_Task objective:_
Write down exactly the lines from the one with "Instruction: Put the" to the end of the data, first and last included, and no others.

_Source data:_
+===+
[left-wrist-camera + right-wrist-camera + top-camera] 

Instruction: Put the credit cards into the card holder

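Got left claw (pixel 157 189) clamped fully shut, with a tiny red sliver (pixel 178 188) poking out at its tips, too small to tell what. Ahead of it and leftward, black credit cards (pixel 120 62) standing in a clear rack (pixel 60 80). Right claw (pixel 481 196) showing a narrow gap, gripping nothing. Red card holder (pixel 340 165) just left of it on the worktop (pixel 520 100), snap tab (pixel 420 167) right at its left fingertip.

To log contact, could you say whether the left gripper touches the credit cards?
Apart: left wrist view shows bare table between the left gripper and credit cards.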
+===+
_Task output:_
Instruction: Put the credit cards into the card holder

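Got left claw (pixel 157 189) clamped fully shut, with a tiny red sliver (pixel 178 188) poking out at its tips, too small to tell what. Ahead of it and leftward, black credit cards (pixel 120 62) standing in a clear rack (pixel 60 80). Right claw (pixel 481 196) showing a narrow gap, gripping nothing. Red card holder (pixel 340 165) just left of it on the worktop (pixel 520 100), snap tab (pixel 420 167) right at its left fingertip.

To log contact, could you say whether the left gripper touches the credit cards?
Apart: left wrist view shows bare table between the left gripper and credit cards.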

Nothing remains to be added to the exercise.